**Exercise materials**
★ ★ ★
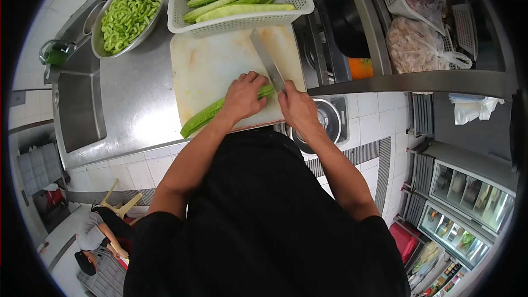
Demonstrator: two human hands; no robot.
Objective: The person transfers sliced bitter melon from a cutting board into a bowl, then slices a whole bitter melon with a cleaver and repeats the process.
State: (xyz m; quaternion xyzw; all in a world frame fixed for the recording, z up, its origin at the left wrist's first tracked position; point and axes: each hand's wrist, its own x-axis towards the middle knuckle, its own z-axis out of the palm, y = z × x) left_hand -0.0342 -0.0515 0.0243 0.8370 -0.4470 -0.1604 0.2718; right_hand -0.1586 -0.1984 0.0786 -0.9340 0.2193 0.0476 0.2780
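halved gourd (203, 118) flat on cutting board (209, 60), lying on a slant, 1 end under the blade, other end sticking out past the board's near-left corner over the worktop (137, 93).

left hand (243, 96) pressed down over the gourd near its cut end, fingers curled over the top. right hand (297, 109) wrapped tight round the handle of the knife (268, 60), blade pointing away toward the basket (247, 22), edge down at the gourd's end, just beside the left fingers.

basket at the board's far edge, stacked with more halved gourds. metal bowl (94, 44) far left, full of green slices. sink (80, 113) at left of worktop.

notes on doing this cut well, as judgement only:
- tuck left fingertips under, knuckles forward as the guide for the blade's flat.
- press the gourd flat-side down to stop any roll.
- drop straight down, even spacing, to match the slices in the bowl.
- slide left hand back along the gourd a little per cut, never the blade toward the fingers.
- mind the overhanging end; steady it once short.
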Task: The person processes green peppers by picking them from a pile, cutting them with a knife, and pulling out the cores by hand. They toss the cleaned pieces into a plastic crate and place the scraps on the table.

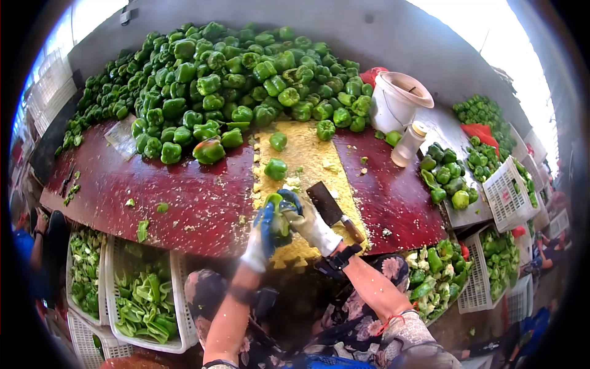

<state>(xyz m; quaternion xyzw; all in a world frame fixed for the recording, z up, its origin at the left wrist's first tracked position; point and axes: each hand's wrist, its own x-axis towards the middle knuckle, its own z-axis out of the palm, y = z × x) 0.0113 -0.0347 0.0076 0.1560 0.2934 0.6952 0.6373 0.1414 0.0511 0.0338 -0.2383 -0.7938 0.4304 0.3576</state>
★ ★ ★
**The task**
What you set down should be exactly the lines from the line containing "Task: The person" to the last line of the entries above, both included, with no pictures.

**Completed exercise**
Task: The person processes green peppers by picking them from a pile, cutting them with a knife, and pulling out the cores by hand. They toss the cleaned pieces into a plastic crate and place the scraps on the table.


<state>(xyz m; quaternion xyzw; all in a world frame fixed for the recording, z up, its origin at the left wrist's first tracked position; point and axes: each hand's wrist, its own x-axis towards the middle knuckle, its own z-axis out of the palm, y = z × x) 0.0113 -0.0347 0.0076 0.1560 0.2934 0.6952 0.6373 0.1414 0.0511 0.0338 -0.2383 -0.7938 0.4304 0.3576</state>

The exercise was answered completely.